Finance and Economics；Insurance data；Very personal finance；
Marketing information offers insurers another way to analyse risk；
A Swiss life-settlements firm called Rigi Capital Partners (RCP) recently considered buying the life-insurance policy of an elderly woman apparently suffering from dementia. RCP would take over payment of the policy premiums and receive the full death benefit when she passed away. Her medical records revealed that she had forgotten even her son's birthday. But Robin Willi, RCP's owner, searched Facebook to find out more about her. Her profile suggested she had a vibrant social life, not dementia. Reckoning that she was much healthier than she wanted to appear, Mr Willi did not offer to buy her policy.
一家名为 Rigi Capital Partners（RCP）的瑞士寿险公司最近在讨论是否买下一位年长女性的寿险保单，其人很明显正受到痴呆的困扰。当她去世后，RCP将拿到保险条款的支付，并且将全部的死亡赔偿金收入囊中。医疗记录显示她甚至已不记得自己儿子的生日了。但是RCP的控股人Robin Willi却造访了她的Facebook以对他了解更多。从她的个人主页上看出，该女士的社交生活非常丰富多彩，完全不像痴呆症患者。Willi先生认为她的健康状况要比外界认为的更好，于是决定不去购买她的保单。
Medical records can be deceptive, incomplete or expensive to analyse. Mr Willi thinks that publicly available data will be increasingly useful in helping insurers distinguish the aerobics enthusiasts from the couch potatoes. His firm is small enough to be able to search for data manually. For bigger insurers, software is now being developed by technology firms such as Allfinanz and TCP LifeSystems to sift through all the marketing data that might help them identify tomorrow's cancer patients or accident victims.
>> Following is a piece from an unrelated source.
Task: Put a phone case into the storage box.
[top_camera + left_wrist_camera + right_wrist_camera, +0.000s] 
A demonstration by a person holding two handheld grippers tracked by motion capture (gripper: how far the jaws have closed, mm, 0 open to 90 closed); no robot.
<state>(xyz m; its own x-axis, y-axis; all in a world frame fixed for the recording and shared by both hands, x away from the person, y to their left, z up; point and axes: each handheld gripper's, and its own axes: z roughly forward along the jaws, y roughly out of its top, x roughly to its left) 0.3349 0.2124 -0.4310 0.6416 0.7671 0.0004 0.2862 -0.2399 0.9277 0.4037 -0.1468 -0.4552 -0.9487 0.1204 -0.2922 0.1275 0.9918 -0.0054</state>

Such information can be bought from marketing firms that aggregate data about individuals from records of things like prescription-drug and other retail sales, product warranties, consumer surveys, magazine subscriptions and, in some cases, credit-card spending. At least two big American life insurers already waive medical exams for some prospective customers partly because marketing data suggest that they have healthy lifestyles, says Tim Hill of Milliman, a consultancy that advises insurers on data-mining software systems.
The software picks up clues that are unavailable in medical records. Recklessness in one part of someone's life is a pretty good signal of risk appetite in others, for example. A prospective policyholder with numerous speeding tickets is more likely than a safer driver to end up with a sports injury. The software also detects obscure correlations. People who frequent ATMs so they can make cash payments tend to live longer than those who prefer writing cheques or paying with credit cards, it turns out. People with long commutes tend to die younger. Why this should be is not clear: some speculate that ATM users tend to be more spontaneous types, who like to have cash in their pocket and whose lifestyle may be more active; others hypothesise that sedentary commutes mean less time to do something healthy in the evening.
The technology is not perfect. For some predictions it cannot beat a blood test. But manual underwriting with medical tests can cost hundreds of dollars and, according to one estimate, drags on for an average of 42 days in America and Europe. That gives potential customers ample time to talk to a competitor or walk away. Automated underwriting can cost a tenth as much and be done once a human reviews the software's recommendation.
Insurers' interest in data mining will only grow, says Kevin Pledge, the boss of Insight Decision Solutions, an underwriting-technology consultancy based near Toronto. He has investors interested in a project to develop software to comb Facebook and Twitter for promising sales leads: a woman proud of her pregnancy might want to buy life insurance, for example. Insurance firms will also analyse grocery purchases for clues about policyholders, he predicts. But that raises some sticky questions about privacy. Mr Pledge himself has begun to forgo his supermarket loyalty-card discount on junk food and pay for his burgers in cash. Promising as data mining is, much will depend on how regulators, and consumers, react.
在多伦多附近的保险科技咨询公司Insight Decision Solutions的经理 Kevin Pledge说数据挖掘技术只会导致保险公司利润的增长。他接触过有兴趣投资那些能整合Facebook与twitter信息，提高销售额的软件开发项目的投资人：比如一名对自己的怀孕非常骄傲的女性可能乐于购买寿险。他预测到将来保险公司也课从杂货购买的记录中寻求、分析潜在投保人的线索。但是一些关于隐私的棘手问题的问题也付出了水面。Pledge先生本人已经弃用了超市的垃圾食品打折忠诚卡、开始用现金购买垃圾食品了。数据挖掘的未来到底有多光明，在很大程度上取决于监管者，消费者将如何反应了。